From the listing below, copy each line where "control" occurs.

* Records supplied:

::::

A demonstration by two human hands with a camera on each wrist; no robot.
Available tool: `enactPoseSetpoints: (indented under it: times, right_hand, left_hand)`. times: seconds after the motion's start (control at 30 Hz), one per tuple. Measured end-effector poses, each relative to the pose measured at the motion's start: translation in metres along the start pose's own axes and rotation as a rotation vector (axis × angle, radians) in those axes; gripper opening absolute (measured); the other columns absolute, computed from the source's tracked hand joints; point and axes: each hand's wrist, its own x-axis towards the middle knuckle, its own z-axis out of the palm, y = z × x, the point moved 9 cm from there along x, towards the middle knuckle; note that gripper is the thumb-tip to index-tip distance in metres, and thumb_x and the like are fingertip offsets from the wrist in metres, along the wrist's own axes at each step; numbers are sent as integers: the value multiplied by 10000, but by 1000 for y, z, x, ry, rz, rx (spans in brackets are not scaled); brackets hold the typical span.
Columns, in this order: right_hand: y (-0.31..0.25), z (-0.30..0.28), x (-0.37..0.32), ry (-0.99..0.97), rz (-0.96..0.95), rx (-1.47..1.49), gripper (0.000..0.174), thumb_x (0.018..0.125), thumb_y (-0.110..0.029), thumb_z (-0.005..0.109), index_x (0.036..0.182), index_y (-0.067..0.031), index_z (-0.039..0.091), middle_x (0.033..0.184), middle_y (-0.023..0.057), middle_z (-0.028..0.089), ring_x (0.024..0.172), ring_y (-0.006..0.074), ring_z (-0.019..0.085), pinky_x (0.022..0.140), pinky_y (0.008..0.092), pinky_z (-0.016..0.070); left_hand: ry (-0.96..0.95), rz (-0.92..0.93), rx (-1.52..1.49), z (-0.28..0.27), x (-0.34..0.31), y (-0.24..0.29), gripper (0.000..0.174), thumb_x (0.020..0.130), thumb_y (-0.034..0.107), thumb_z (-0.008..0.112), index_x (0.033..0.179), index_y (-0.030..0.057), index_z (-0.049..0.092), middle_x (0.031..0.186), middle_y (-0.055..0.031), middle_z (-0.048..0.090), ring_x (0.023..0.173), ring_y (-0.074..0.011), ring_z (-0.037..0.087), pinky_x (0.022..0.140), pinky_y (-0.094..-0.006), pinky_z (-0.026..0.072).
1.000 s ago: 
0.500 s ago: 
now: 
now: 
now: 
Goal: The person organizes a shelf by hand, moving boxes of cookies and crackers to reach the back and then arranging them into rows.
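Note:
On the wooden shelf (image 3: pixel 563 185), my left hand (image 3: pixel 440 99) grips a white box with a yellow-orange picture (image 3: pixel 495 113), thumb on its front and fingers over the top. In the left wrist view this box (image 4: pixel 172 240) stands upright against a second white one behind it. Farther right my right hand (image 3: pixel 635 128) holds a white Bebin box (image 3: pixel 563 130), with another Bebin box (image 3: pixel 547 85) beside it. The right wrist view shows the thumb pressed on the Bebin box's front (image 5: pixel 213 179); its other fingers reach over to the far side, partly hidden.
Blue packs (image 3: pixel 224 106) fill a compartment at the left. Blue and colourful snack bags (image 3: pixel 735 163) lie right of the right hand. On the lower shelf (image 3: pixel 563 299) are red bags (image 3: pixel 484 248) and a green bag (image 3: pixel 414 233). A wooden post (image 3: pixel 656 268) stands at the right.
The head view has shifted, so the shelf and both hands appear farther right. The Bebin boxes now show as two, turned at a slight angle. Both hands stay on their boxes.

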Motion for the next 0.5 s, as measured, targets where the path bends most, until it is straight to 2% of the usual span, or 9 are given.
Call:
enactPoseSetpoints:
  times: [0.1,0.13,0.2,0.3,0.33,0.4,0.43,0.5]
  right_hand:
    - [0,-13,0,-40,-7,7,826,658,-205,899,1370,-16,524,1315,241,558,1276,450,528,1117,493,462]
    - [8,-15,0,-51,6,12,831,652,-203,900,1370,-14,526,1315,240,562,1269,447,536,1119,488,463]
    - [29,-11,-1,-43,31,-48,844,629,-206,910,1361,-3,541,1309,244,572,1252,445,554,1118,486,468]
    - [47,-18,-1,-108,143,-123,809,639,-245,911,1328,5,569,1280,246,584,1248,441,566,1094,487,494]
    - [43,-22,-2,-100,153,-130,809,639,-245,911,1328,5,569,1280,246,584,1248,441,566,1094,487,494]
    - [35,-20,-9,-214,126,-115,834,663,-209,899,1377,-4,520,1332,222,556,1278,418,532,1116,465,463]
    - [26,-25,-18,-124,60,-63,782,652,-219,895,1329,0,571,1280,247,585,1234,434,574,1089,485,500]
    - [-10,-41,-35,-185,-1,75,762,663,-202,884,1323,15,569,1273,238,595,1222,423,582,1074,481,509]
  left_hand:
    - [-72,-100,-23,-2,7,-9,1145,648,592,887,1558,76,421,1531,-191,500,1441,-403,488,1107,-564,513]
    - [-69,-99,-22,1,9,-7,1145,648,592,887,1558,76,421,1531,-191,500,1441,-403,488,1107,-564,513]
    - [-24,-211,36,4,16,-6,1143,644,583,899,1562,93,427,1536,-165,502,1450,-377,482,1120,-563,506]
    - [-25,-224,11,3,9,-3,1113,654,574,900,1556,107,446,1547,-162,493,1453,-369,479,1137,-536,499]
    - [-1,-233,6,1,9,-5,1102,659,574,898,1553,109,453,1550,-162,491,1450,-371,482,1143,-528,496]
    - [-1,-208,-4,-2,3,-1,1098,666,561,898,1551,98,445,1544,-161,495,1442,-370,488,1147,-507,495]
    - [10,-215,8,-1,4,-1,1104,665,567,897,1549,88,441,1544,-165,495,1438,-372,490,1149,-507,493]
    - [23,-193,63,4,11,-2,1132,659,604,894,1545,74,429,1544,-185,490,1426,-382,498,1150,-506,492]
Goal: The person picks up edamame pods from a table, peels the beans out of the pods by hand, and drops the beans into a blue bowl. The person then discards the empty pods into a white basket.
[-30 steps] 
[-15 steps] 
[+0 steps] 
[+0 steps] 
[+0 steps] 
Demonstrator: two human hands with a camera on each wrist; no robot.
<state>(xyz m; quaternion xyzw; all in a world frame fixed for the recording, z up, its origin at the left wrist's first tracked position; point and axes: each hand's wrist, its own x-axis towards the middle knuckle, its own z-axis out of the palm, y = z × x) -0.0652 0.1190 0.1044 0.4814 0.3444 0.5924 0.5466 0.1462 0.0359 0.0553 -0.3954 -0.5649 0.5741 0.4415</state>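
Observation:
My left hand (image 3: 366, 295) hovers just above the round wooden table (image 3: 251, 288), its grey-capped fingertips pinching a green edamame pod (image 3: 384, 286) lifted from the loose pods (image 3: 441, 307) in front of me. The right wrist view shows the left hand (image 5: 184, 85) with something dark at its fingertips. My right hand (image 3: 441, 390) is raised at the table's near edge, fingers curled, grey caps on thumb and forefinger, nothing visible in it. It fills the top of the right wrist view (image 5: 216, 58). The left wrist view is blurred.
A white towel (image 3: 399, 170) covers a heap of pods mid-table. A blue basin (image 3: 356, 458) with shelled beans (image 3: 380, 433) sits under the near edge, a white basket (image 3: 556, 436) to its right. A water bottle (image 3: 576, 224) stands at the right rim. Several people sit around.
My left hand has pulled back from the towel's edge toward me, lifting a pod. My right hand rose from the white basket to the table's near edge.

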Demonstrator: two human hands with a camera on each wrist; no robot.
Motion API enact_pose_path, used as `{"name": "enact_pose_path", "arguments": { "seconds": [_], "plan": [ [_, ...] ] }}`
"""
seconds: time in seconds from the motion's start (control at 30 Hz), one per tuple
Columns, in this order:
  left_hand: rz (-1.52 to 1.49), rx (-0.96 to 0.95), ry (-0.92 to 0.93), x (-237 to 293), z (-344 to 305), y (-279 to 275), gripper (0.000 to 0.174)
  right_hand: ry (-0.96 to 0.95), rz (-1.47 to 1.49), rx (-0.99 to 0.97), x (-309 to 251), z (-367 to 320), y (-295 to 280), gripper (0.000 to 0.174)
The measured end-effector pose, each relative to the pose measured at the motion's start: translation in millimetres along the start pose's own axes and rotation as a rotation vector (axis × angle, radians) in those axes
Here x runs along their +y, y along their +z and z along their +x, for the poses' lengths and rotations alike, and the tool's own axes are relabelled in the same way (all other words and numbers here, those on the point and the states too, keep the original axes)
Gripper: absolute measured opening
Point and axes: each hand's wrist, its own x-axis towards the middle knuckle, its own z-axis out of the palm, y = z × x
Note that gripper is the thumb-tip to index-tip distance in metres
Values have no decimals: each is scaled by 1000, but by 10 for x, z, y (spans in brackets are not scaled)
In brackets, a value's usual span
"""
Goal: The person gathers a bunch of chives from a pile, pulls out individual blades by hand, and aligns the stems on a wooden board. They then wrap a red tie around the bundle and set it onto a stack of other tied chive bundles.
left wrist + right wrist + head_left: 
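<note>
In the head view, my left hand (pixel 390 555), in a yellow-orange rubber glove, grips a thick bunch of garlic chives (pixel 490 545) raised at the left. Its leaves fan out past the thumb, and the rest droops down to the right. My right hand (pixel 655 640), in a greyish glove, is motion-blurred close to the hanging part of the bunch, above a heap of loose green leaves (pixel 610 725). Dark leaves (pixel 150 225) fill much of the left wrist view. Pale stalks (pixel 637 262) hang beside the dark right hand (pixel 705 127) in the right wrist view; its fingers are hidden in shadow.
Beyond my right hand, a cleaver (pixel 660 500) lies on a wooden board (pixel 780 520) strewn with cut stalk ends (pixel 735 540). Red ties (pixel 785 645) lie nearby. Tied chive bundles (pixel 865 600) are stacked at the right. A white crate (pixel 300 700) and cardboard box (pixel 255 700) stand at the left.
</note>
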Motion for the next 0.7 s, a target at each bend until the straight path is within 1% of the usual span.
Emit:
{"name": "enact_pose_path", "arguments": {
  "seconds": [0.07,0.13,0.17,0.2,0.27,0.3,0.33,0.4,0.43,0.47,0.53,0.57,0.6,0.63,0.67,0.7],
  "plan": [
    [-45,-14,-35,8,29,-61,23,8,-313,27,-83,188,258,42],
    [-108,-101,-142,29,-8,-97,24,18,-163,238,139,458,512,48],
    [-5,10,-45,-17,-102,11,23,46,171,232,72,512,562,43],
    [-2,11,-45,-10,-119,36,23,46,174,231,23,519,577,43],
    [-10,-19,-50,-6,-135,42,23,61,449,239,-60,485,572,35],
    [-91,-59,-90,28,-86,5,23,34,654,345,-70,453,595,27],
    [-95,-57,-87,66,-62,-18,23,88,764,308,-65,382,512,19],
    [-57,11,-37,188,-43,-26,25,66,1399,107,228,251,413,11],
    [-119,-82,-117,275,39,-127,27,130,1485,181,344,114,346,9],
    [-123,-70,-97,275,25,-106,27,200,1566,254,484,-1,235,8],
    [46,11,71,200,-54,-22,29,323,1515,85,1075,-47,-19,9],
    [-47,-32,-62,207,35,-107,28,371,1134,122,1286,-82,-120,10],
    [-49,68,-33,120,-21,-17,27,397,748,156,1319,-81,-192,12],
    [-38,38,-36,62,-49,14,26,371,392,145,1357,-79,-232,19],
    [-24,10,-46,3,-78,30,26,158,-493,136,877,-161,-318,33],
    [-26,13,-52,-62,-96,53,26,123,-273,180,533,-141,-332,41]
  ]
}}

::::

* Output:
Available tool: `enactPoseSetpoints: (indented under it: times, right_hand, left_hand)`. times: seconds after the motion's start (control at 30 Hz), one per tuple. Measured end-effector poses, each relative to the pose measured at the motion's start: translation in metres along the start pose's own axes and rotation as a rotation vector (axis × angle, radians) in those axes; gripper opening absolute (measured); the other columns absolute, computed from the source's tracked hand joints; point and axes: each hand's wrist, its own x-axis towards the middle knuckle, its own z-axis out of the palm, y = z × x, the point moved 9 cm from there along x, towards the middle knuckle; note that gripper is the thumb-tip to index-tip distance in metres, and thumb_x and the like are fingertip offsets from the wrist in metres, along the wrist's own axes at each step; numbers are sent as integers: the value multiplied by 10000, but by 1000 for y, z, x, ry, rz, rx (spans in brackets are not scaled); brackets hold the typical span.
seconds: time in seconds from the motion's start (control at 30 Hz), one per tuple

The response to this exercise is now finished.